Hmm, it depends on the project. Never used stix, but i've used the bulls eye, it was pretty good. If you do chalk paint you dont' have to sand, in general sanding is always a good idea. What project are you doing? I'd say at the very least do a de-glosser, it's a product you'd spray on and wipe off to take the sheen off of a cabinet or other smooth surface.
Thanks. I have several projects lined up. maple dressers and end tables that have stain, one with urethane and older pieces maybe varnish. Thinking about changing stained/urethane oak kitchen cabinets that are 27 years old, the high ones are in great shape but the lower ones show wear and I don't like the honey oak color anymore - outdated. Trying to decide on which look I want for the maple pieces. Should I sand after the de-glosser?

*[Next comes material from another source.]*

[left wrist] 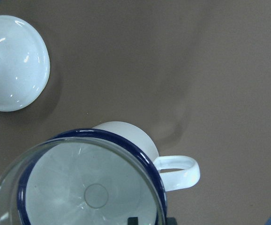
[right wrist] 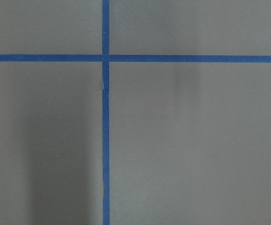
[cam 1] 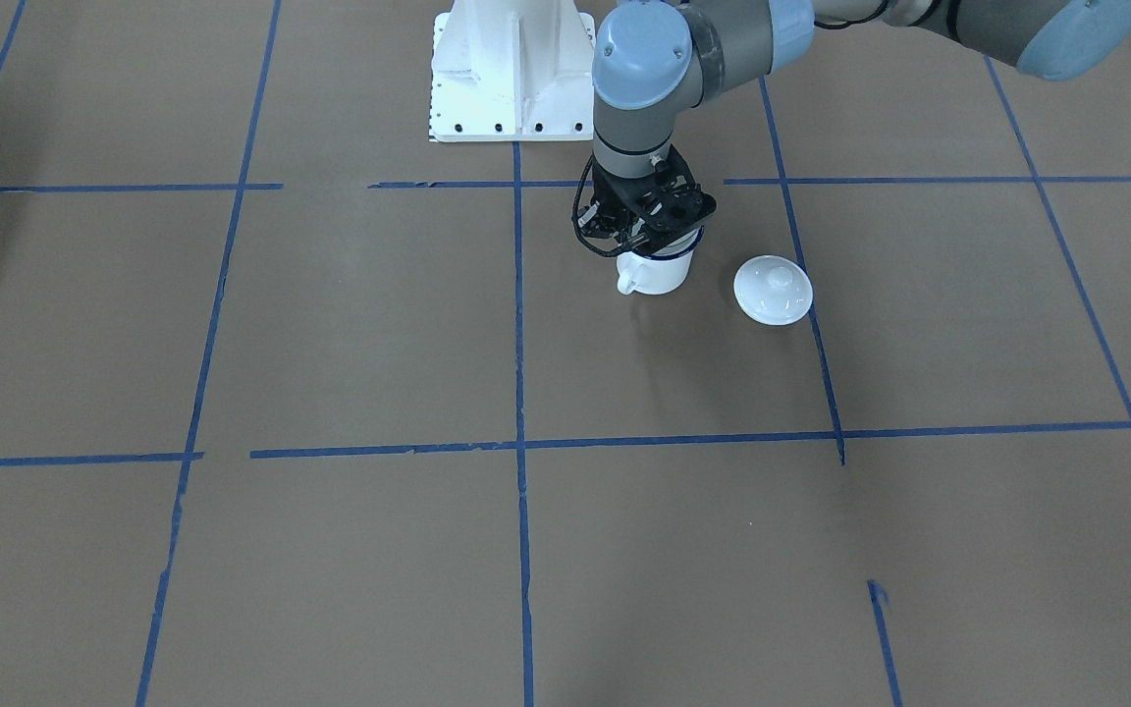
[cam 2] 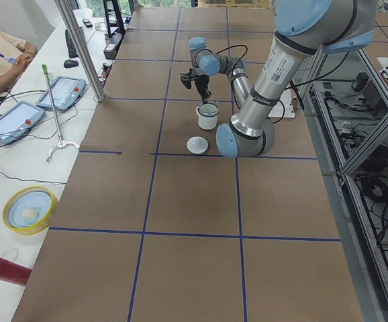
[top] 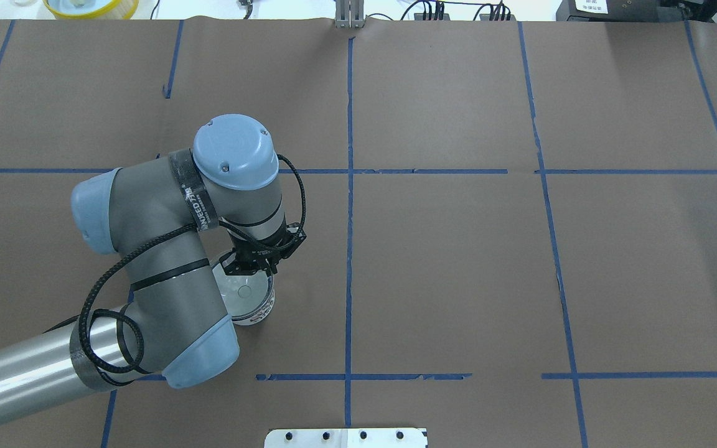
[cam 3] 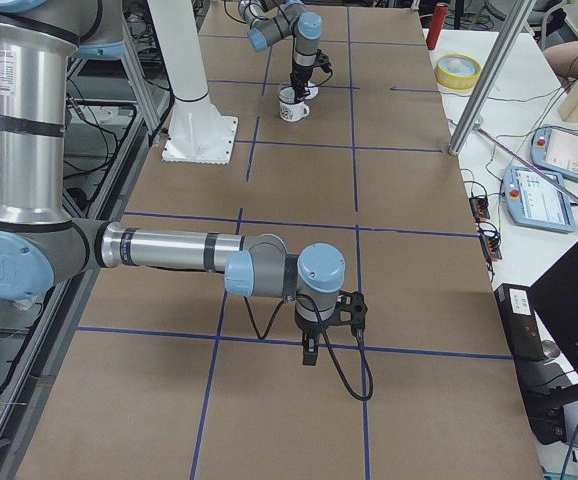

By adding a product called Floetrol, available at any paint store, the chalk paint is easier to work with.
We're working on the chalk paint project, but when we went to do the second coat the next day, the paint is applying to the buffet very gritty--almost like we added sand to it. Any suggestions as to why this is happening and how to fix it? Thanks!
Hmm... did you mix a new batch of chalk paint or use the same as the night before? I wonder if the DIY paint may start to harden in jar since it's plaster.. let me know! Email me if you like firstname.lastname@example.org
Came by from Better After...loving your work! Your use of color is wonderful.
Thank you so much for all of the great information! I could spend hours on your site! :) You mentioned in a post above that you can apply poly over wax. I've just finished an Empire styled chest, and refinished the top with Minwax Dark Walnut stain and ASCP dark wax...just one coat. I'm not loving the wax and am thinking I should have applied Minwax Polycrylic. Do you think I can apply the poly over the waxed portion without any issues? The project was a labour of love and would hate to ruin it. Do you foresee any problems in putting the poly over the wax? Any prep (outside of stripping it all off!) that I should consider?Thanks again for a great site and any insights would be greatly appreciated!Robin
great question! I am pretty sure you can poly right over wax, but let me be sure and ask some friends who work on furniture too. I'll be in touch shortly!
OK - my colleagues are saying it's safest to clean with mineral spirits first. Or rubbing alcohol, or white vinegar. Something to dissolve the wax before putting a seal on it. Hope that helps!
Our studio club is looking to do the triple canvas project. Was a tutorial ever put together? Our questions are whether or not you painted the canvases first and what size canvases did you use?